77 years after Auschwitz, Jews honor those who rescued them

Author: неталекс [221 views] 2022-01-25 22:26:51

“One of the amazing thing about the rescuers is that not only did they rescue the specific person who was hidden, but all of their children and grandchildren and great-grandchildren — an entire family tree,” said Greg Schneider, the executive vice president of the Claims Conference.

“It says in the Jewish tradition that if you save one person it is as if you save the whole world," Schneider told the AP.

Over the past 60 years Yad Vashem has recognized about 28,000 individuals from some 50 countries as “Righteous Rescuers.” The organization still receives hundreds of applications each year to honor others, mostly posthumously. Of all the rescuers still alive today, most helped their parents as children or teenagers.

“We believe about 200 of them are still alive and most of them are living in Europe,” said Dani Dayan, the chairman of Yad Vashem. “As antisemitism is growing again on all five continents, we need to stress again the moral stature of these persons and their actions.”

In Poland, home to Europe’s largest Jewish community before the Holocaust, the Nazi occupiers punished those who helped Jews by executing not only the helpers, but their entire families.

Still, when you ask Sitkowski about why he and his mother decided to help Jews despite the huge personal risks, he shrugs and says it simply was their duty as human beings.

“When my mother told me about the request from the neighbor there were no long deliberations.

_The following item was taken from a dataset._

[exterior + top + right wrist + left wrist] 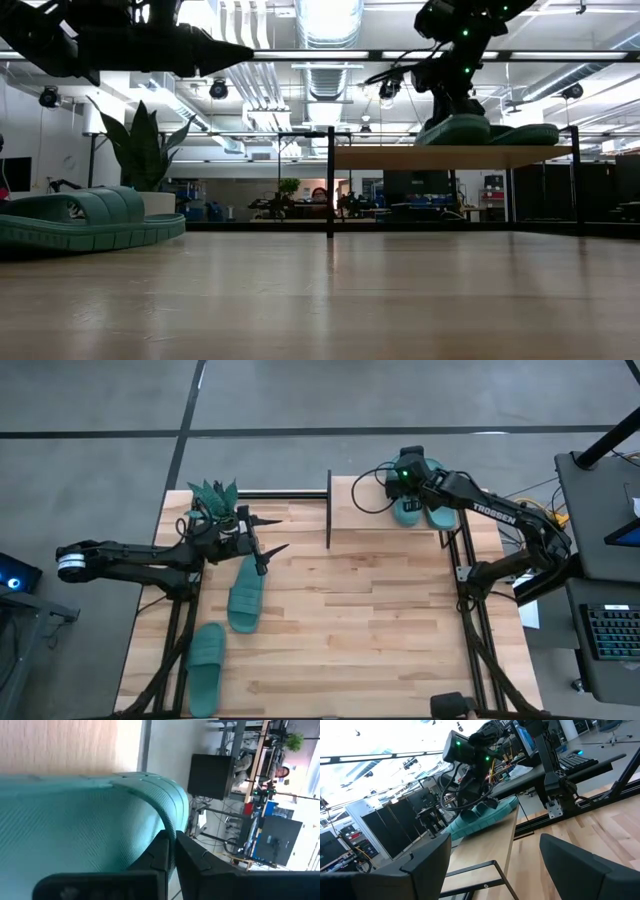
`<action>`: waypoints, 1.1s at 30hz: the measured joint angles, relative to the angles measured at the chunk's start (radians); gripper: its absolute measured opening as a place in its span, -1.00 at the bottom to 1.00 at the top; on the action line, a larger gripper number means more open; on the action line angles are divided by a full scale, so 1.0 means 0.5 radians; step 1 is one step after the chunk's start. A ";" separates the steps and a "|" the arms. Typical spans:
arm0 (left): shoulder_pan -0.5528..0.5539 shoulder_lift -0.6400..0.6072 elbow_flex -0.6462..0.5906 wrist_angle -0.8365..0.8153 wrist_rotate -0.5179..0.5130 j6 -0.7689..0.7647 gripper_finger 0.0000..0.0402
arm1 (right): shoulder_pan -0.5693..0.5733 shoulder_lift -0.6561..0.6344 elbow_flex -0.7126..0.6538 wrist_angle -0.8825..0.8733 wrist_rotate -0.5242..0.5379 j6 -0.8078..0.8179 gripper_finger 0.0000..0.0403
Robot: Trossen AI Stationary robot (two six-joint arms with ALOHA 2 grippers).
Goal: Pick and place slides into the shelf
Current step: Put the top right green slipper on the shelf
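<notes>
Two teal slides (407, 512) (440, 515) lie side by side, soles down, on the right end of the shelf (360, 520), a light-wood board on a black frame at the table's far edge. My right gripper (408, 495) is shut and stands over the left one of the pair (455, 130). Two more teal slides (245, 595) (207, 665) rest flat on the tabletop at the left. My left gripper (272, 534) is open and hovers above the table just past the far end of the nearer-to-centre slide, touching nothing. My right gripper (172, 852) comes down from above with shut fingers against the side of the slide's strap (167, 815). Nothing shows between the fingers. The slide (75, 830) lies flat on the shelf board. Whether the tips press on it cannot be told.
A spiky green plant (213, 500) stands at the table's far-left corner, right beside my left arm. The shelf's left half (485, 850) is bare board, with a black post (329, 510) at its left end. Cables hang near my right wrist. A desk and keyboard stand off the right edge.
</notes>
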 joint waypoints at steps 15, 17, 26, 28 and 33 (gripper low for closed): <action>0.000 0.000 0.000 0.003 0.000 -0.001 0.43 | 0.000 0.001 -0.002 -0.129 -0.052 0.099 -0.94; 0.000 0.000 0.000 0.003 0.000 -0.001 0.43 | 0.000 0.001 -0.002 -0.131 -0.053 0.129 -0.94; 0.000 0.000 0.000 0.002 0.000 -0.001 0.43 | 0.000 0.001 -0.002 -0.200 -0.067 0.169 -0.87; 0.000 0.000 0.000 0.002 0.000 -0.001 0.43 | -0.001 -0.002 0.002 -0.249 -0.134 0.201 -0.79; 0.000 0.000 0.000 0.002 0.000 0.003 0.43 | -0.001 -0.005 0.112 -0.397 -0.207 0.384 -0.53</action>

The approval was somehow obvious,” Sitkowski remembers, tucking in his red scarf.

“It was just an impulsive decision of a Mensch," he adds, using the German word for human being that in Yiddish also refers to a particularly good person.

Sitting in his living room overlooking the snowy foothills of the Alps, he smiles when he thinks of Hadassah.

“She was a beautiful little girl, very smart, with sort of darkish hair and black eyes — I grew very fond of her.”

Even today, there's still a strong bond between them. In the past, they would visit each other and nowadays they talk on the phone and exchange letters.

In their conversations, their memories often wander back to those months of hiding when the Sitkowskis shared their meager food rations with Hadassah, when Andrzej taught five-year-old Hadassah how to read and write, and when they made their neighbors and acquaintances believe a fabricated story in which Hadassah was not a Jew, but a Christian-Polish girl whose mother had been taken to Germany as a forced laborer.

In reality, Hadassah's mother was hiding as a maid with another family and her sister Marion was hiding at a Catholic convent. But when those hiding places were no longer safe, the two joined Hadassah at the Sitkowskis.